Hablar de “activar ambos hemisferios” es una forma sencilla de explicar algo más complejo. El cerebro no funciona como dos mitades aisladas, pero el entrenamiento con ábaco sí combina procesos que solemos asociar con ambos lados: secuencia, habilidad numérica y análisis lógico, junto con visualización, imaginación, memoria y concentración. ALOHA Panamá presenta su programa como un conjunto de ejercicios orientados a activar funciones integrales del cerebro, y ALOHA International afirma que su metodología busca estimular tanto el hemisferio izquierdo como el derecho.

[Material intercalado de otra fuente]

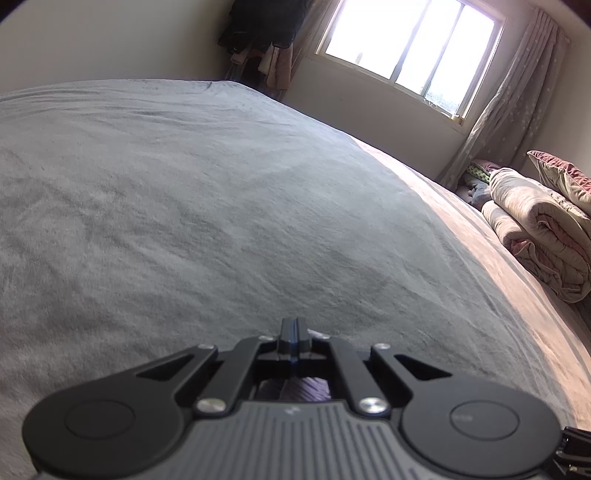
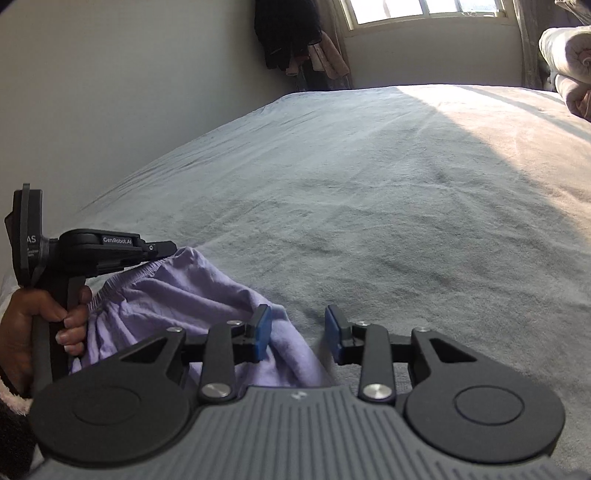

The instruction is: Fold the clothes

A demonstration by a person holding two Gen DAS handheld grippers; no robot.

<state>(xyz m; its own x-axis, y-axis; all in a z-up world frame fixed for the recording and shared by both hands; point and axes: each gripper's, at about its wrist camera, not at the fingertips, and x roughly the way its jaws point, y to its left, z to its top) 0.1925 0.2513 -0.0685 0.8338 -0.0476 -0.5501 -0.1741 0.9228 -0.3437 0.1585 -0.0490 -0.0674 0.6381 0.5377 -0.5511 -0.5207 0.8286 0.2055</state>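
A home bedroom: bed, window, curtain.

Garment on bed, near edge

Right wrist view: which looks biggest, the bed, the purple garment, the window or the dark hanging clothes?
Largest to smallest:
1. bed
2. purple garment, though it lies nearest the camera
3. window and dark hanging clothes look alike; the window is cut off, so unranked.

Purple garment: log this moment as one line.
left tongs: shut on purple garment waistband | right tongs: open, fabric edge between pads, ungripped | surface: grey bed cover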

Todo empieza con un gesto muy concreto: mover cuentas. En una primera etapa, el niño trabaja con el ábaco físico, usando manos, vista y atención. Después, ese movimiento se internaliza: aprende a visualizar el ábaco en su mente y a operar con esa imagen mental. ALOHA Panamá explica que el uso del ábaco trabaja la agilidad mental, la atención y la psicomotricidad, y que la aritmética mental fortalece la concentración, la memoria y la habilidad para manejar varias ideas al mismo tiempo.

Esa mezcla entre número e imagen es precisamente lo que vuelve tan interesante al ábaco desde la neurociencia. Una revisión publicada en Frontiers in Neuroscience concluyó que el entrenamiento en cálculo mental con ábaco tiene potencial para mejorar habilidades como las matemáticas, la memoria de trabajo y el procesamiento numérico, y que se asocia con cambios funcionales y anatómicos en regiones fronto-parietales y occípito-temporales. Esa misma revisión también pide cautela al generalizar los hallazgos, lo cual es importante para hablar del tema con rigor.

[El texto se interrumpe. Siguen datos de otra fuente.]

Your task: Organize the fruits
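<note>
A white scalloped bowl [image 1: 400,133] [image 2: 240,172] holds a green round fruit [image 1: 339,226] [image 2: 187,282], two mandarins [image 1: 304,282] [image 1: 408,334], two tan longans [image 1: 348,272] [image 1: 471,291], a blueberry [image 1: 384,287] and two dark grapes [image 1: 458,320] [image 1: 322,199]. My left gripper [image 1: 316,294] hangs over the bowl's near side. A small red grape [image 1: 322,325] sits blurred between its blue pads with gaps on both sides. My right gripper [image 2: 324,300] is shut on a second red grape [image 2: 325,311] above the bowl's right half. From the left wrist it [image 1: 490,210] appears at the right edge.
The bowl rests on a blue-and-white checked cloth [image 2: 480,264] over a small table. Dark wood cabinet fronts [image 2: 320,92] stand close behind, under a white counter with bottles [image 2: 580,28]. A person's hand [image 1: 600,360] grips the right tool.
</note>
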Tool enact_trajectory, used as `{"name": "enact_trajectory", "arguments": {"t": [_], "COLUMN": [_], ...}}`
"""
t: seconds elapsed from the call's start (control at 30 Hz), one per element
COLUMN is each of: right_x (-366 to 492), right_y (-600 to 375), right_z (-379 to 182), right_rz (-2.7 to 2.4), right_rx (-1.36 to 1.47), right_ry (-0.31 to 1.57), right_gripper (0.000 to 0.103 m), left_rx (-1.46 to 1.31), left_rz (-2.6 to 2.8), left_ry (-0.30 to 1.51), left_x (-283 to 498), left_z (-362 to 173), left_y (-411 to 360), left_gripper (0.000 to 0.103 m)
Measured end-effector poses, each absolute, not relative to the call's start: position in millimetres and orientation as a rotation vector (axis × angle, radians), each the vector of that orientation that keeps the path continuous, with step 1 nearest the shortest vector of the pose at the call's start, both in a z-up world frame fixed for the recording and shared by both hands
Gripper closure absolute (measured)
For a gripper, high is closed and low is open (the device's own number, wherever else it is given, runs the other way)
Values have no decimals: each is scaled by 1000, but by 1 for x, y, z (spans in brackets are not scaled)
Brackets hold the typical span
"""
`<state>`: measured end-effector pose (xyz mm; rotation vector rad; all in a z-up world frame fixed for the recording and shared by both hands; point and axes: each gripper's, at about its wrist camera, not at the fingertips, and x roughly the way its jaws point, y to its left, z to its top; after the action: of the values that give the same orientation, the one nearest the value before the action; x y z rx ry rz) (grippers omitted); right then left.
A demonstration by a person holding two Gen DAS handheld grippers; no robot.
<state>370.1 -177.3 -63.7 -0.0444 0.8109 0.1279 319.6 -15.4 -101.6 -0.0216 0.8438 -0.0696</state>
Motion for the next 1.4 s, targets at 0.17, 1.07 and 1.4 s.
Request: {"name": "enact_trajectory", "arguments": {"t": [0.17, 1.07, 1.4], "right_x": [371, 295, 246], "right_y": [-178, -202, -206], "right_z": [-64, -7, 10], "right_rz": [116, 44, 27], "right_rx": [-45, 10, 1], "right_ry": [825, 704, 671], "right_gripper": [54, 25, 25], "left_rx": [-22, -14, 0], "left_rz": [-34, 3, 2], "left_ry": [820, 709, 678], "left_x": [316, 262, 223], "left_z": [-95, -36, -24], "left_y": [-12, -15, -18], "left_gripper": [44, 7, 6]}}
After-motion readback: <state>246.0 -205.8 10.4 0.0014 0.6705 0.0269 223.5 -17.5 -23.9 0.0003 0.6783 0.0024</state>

Cuando se estudia el ábaco con técnicas de neuroimagen, la idea de “ambos hemisferios” aparece más bien como trabajo bilateral de redes cerebrales. Un estudio publicado en Neuroscience señaló que, durante el cálculo mental con ábaco, en expertos se activaban regiones fronto-parietales bilaterales; además, en un diseño longitudinal, 20 días de entrenamiento modificaron la activación de esa red y esos cambios también se observaron en tareas no entrenadas.

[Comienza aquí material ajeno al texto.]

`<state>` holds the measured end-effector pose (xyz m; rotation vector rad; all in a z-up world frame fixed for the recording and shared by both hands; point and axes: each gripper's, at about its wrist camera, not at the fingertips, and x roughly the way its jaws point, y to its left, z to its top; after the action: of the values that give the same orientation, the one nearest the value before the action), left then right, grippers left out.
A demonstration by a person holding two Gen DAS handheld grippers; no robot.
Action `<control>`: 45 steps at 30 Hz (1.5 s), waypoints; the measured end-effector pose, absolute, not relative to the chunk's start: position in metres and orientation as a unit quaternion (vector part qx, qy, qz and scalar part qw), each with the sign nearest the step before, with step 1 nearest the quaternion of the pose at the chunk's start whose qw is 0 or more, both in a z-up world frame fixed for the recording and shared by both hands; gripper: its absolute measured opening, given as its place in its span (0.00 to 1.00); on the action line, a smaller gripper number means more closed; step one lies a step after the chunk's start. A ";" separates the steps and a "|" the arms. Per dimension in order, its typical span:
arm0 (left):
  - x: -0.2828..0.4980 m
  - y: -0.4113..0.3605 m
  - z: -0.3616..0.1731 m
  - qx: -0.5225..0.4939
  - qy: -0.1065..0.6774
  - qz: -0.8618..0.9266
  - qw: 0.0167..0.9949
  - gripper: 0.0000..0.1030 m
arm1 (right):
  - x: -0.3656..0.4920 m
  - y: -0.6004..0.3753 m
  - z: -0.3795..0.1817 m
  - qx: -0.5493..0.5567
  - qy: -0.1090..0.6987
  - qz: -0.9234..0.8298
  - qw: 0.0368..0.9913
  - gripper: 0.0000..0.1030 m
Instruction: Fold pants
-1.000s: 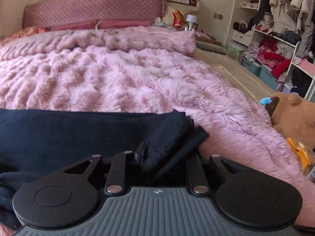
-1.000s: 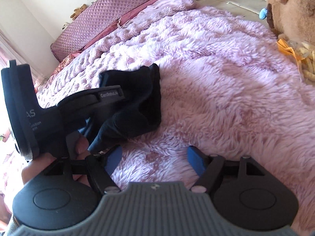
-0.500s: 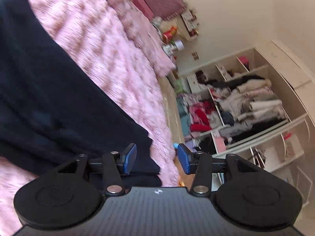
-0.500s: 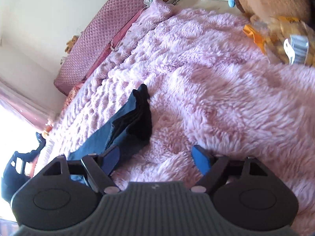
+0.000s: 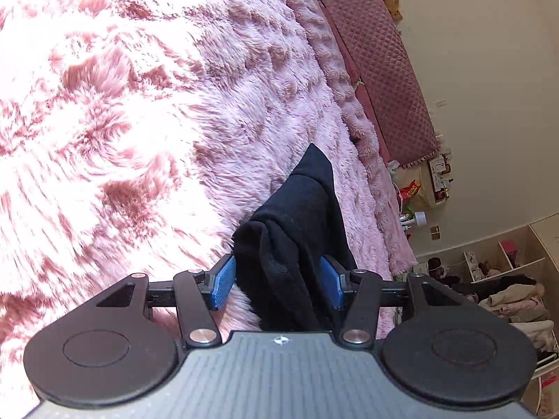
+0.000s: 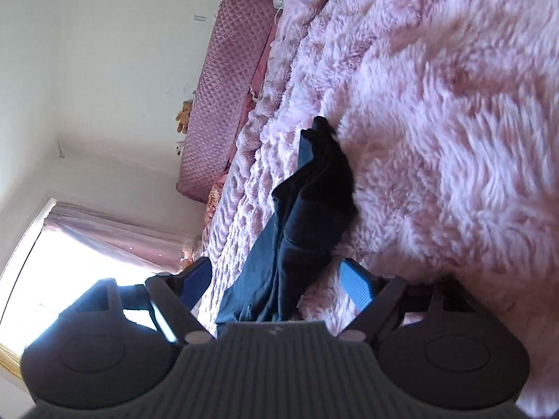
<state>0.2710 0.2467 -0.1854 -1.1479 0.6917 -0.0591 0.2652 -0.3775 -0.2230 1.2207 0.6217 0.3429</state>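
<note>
The dark navy pants (image 5: 297, 234) lie bunched on the fluffy pink bedspread (image 5: 139, 122). In the left wrist view my left gripper (image 5: 277, 281) is open, its blue pads on either side of a thick fold of the pants, with small gaps showing. In the right wrist view the pants (image 6: 304, 216) stretch away from my right gripper (image 6: 277, 282), which is open wide with the cloth lying between its blue pads, not pinched. Both views are rolled sideways.
A quilted pink headboard (image 6: 227, 70) stands against the white wall. Open shelves with folded clothes (image 5: 506, 296) stand beside the bed. A bedside shelf holds small items (image 5: 422, 192). A bright curtained window (image 6: 70, 244) is at the bed's far side.
My left gripper let go of the pants a second ago, swung away, then came back around a fold of them. My right gripper stayed open and moved over the pants. Both cameras rolled sideways.
</note>
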 end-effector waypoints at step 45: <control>0.220 0.248 -0.238 -0.619 0.568 -0.087 0.535 0.18 | 0.130 -0.378 -0.181 0.659 0.329 0.103 0.668 0.15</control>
<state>0.2201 0.2479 -0.2376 -1.4750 1.3520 -0.2072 0.1302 -0.3780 -0.1806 1.4865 0.7416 0.2333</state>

Otra investigación, esta vez con magnetoencefalografía, encontró que los expertos mostraban actividad específica en regiones parieto-occipitales bilaterales y concluyó que el cálculo con ábaco mental utiliza un procesamiento espacial basado en un ábaco imaginario distribuido en ambos hemisferios, especialmente en áreas frontales inferiores y sensorimotoras. Dicho de forma sencilla: el ábaco no separa “matemáticas” por un lado y “creatividad” por el otro, sino que integra visualización, memoria de trabajo, atención y procesamiento numérico en una misma tarea.

Por eso, cuando en ALOHA hablamos de activar ambos hemisferios, hablamos de un entrenamiento que une lo lógico con lo visual, lo secuencial con lo imaginativo y el movimiento con el pensamiento mental. El resultado no es solo calcular mejor, sino aprender a pensar de forma más coordinada, flexible y eficiente.